Print the listing once more, exactly as written.
---------- Dataset extract ----------
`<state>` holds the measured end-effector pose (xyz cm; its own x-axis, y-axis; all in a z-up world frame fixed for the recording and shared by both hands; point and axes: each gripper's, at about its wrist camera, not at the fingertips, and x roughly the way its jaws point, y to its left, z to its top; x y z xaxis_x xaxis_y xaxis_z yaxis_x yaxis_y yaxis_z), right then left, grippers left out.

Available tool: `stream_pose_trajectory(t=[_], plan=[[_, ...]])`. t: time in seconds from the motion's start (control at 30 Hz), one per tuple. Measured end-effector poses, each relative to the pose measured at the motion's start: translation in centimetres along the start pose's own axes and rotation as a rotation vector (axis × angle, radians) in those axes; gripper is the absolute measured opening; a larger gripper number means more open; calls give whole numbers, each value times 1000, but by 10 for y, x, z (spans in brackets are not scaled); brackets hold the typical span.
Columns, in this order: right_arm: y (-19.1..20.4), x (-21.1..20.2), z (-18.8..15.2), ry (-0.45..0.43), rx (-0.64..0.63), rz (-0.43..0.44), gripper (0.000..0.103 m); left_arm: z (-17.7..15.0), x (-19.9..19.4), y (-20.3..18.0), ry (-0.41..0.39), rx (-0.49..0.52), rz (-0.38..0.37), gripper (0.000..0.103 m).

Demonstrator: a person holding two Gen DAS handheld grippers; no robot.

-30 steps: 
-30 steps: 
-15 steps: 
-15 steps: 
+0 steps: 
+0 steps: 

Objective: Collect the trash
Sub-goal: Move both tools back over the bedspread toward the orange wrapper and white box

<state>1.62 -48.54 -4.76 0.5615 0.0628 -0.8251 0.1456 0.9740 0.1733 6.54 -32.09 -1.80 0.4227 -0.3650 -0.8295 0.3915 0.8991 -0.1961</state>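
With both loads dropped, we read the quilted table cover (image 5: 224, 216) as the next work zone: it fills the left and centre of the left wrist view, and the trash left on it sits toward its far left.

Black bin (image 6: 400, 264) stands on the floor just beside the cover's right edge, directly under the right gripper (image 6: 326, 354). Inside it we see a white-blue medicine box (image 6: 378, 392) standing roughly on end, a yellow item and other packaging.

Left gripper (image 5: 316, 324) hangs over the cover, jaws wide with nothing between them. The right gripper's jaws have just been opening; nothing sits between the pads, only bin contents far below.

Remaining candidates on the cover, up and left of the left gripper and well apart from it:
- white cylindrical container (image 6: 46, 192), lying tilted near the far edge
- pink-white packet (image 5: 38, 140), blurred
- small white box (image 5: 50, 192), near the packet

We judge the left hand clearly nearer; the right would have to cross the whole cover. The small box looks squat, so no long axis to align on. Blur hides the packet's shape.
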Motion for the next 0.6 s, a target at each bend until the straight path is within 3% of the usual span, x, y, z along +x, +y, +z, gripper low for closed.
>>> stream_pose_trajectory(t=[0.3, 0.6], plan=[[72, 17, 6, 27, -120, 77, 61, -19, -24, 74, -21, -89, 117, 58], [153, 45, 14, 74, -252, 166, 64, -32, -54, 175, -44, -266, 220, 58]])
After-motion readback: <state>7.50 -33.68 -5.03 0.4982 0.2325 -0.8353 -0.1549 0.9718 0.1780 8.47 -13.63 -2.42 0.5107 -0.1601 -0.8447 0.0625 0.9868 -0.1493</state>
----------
- _Exercise output_:
`<state>` holds the measured end-effector pose (xyz cm; its own x-axis, y-axis; all in a z-up world frame fixed for the recording and shared by both hands; point and axes: each gripper's, at about its wrist camera, not at the fingertips, and x roughly the way its jaws point, y to its left, z to its top; x y z xaxis_x xaxis_y xaxis_z yaxis_x yaxis_y yaxis_z), right then left, grippers left out.

Available tool: `stream_pose_trajectory(t=[_], plan=[[_, ...]])`. t: time in seconds from the motion's start (control at 30 Hz), one per tuple. Measured end-effector poses, each relative to the pose measured at the motion's start: translation in centimetres along the start pose's own axes and rotation as a rotation vector (axis × angle, radians) in those axes; gripper is the absolute measured opening; a larger gripper number means more open; calls give whole numbers, each value times 1000, but by 10 for y, x, z (spans in brackets are not scaled); brackets hold the typical span.
Columns, in this order: right_arm: y (-19.1..20.4), x (-21.1..20.2), z (-18.8..15.2), ry (-0.45..0.43), rx (-0.64..0.63), rz (-0.43..0.44), gripper (0.000..0.103 m); left_arm: z (-17.7..15.0), x (-19.9..19.4), y (-20.3..18.0), ry (-0.41..0.39), rx (-0.49..0.52), rz (-0.38..0.37), gripper (0.000..0.103 m).

Demonstrator: a person holding two Gen DAS handheld grippers; no robot.

-30 steps: 
-30 steps: 
-15 steps: 
-15 steps: 
+0 steps: 
+0 steps: 

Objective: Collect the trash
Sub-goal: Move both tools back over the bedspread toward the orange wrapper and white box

<state>1.62 -48.54 -4.76 0.5615 0.0628 -0.8251 0.1456 0.9740 0.1733 6.54 -32.09 -1.80 0.4227 -0.3650 -0.8295 0.3915 0.8991 -0.1961</state>
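With both loads dropped, we read the quilted table cover (image 5: 224, 216) as the next work zone: it fills the left and centre of the left wrist view, and the trash left on it sits toward its far left.

Black bin (image 6: 400, 264) stands on the floor just beside the cover's right edge, directly under the right gripper (image 6: 326, 354). Inside it we see a white-blue medicine box (image 6: 378, 392) standing roughly on end, a yellow item and other packaging.

Left gripper (image 5: 316, 324) hangs over the cover, jaws wide with nothing between them. The right gripper's jaws have just been opening; nothing sits between the pads, only bin contents far below.

Remaining candidates on the cover, up and left of the left gripper and well apart from it:
- white cylindrical container (image 6: 46, 192), lying tilted near the far edge
- pink-white packet (image 5: 38, 140), blurred
- small white box (image 5: 50, 192), near the packet

We judge the left hand clearly nearer; the right would have to cross the whole cover. The small box looks squat, so no long axis to align on. Blur hides the packet's shape.
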Motion for the next 0.6 s, a target at each bend until the straight path is within 3% of the usual span, x, y, z along +x, +y, +z, gripper low for closed.
>>> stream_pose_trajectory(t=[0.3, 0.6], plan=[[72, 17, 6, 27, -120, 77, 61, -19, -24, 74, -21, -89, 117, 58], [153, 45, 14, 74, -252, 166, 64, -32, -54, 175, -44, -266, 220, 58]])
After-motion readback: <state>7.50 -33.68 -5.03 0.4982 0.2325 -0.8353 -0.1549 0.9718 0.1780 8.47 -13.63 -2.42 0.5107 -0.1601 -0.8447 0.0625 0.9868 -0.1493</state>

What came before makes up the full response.